Disney World is a magical place for children, full of creativity, imagination and jubilation. My six-year-old loved it.
We were standing in line to pay for our lunch when he noticed something important. He said: “Why are we waiting in line to pay for food when we don’t even pay with money? Why can’t we just tap our MagicBands to pay when we order, or when we want to pick it up?”
He had a very good point. Disney “MagicBands” are your key to the park and your hotel room, and you can use them to buy food and other things throughout the complex. At the resort cafeterias, though, you have to line up to order your food, wait for it to be made and then join another line to “pay” for it.
I told my son that this was the way the process was designed. He was not impressed. He asked: “Why didn’t they just use their imaginations when they designed it?”
I could not disagree; after all, Disney World is a place where imagination comes alive. So why were we following a process that was designed for a world before the MagicBand? I can only think that, even though everyone has a MagicBand, the designers hadn’t fully conceptualized, or imagined, how these bands could drastically change customer interactions. They simply made an existing process slightly more efficient. But the legacy process is still there; one where you order the food in one line and then pay for it in another.
This got me thinking about field service. With the rise of the Internet of Things and predictive analytics, why would any field service operator want to simply optimize an existing process? Why wouldn’t they allow their imaginations to run wild and transform their customer experiences?
Optimizing existing processes is a key function of any good field service operator, but being able to imagine a new process is critically important if you want a stronger competitive option. The best outcome is to optimize an existing process while building capabilities to bring an imaginative vision to life.
With field operations, this can be accomplished by eliminating the need for the customer to notify the provider of a need for service. You can replace that step by continuously understanding current and future needs, always taking the correct action at the right time to resolve the issue. Reflecting this on service agreements ensures differentiation in a competitive marketplace.
This is how the relationship between ServiceMax and Software AG works; Software AG monitors IoT data streaming from production equipment, uses real-time and predictive analytics to tell when maintenance will be needed and then raises a service call directly in ServiceMax’s cloud-based platform.
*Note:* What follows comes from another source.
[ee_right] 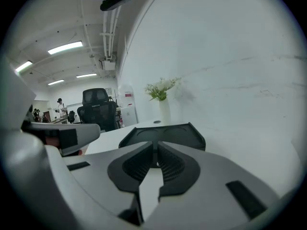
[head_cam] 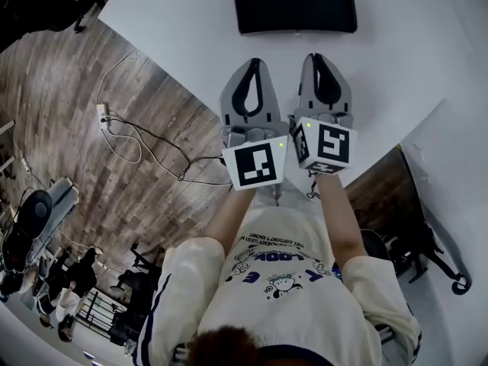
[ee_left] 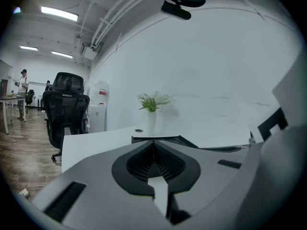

ServiceMax then manages the service call from end to end, optimizing the orders for parts and the dispatch of field staff. This enables field staff to monitor and support the equipment proactively and cost-effectively.
In other words, ServiceMax used its imagination when it determined its field service strategy. Thinking ahead meant that it could save money on field service, and save customers money and time calling service centers to report costly equipment failures.
It leverages the IoT by using remote condition monitoring and predictive analytics to predict the remaining useful life of equipment. This helps to prevent disruptive surprises and a timely response to production issues.
Manufacturing customers, much like my six-year-old, have little patience when it comes to things not going to plan. Waiting in line to pay for something that requires no “money” is as frustrating to a six-year-old as it is for a manufacturer who is waiting for field service to fix a critical piece of machinery.